Post script Tues am : There is also a Daily Mail story which appears to contain rather better information, surrounded with typically heightened language. It appears to quote from the judgment of the court (and hence I’m not linking to it as I have seen nothing that indicates whether or not there is permission to publish it at this stage). And in it John Hemming takes the speculation one step further by stating “We do not know whether she was held in the UK as a favour for Essex social workers. We cannot know because of the disgraceful secrecy of the courts“. In response to which one might observe that there is presently no evidence to suggest that such a conspiracy existed (and plainly lots of information IS available to journalists regardless of the absence of an official transcript of any judgment).
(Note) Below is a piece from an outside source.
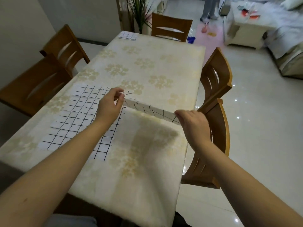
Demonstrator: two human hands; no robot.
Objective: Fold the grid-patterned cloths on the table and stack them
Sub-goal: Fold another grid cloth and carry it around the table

Post script lunchtime Tues 3rd : Judgment in care proceedings (final care and placement orders) now released on bailii (P (A Child)  EW Misc 20 (CC) (01 February 2013)). Link to Daily Mail here (its now obviously ok to publish it). This is NOT the decision re the c-section. Further, this judgment raises a number of questions and concerns, such as – is the judgment re B-S Compliant? A : on quick reading probably not. And regarding attempts made to accommodate M & B in placement together. There is also direct criticism of the perfunctory return of M to Italy. That’s as far as I have got as am in lunch break at court.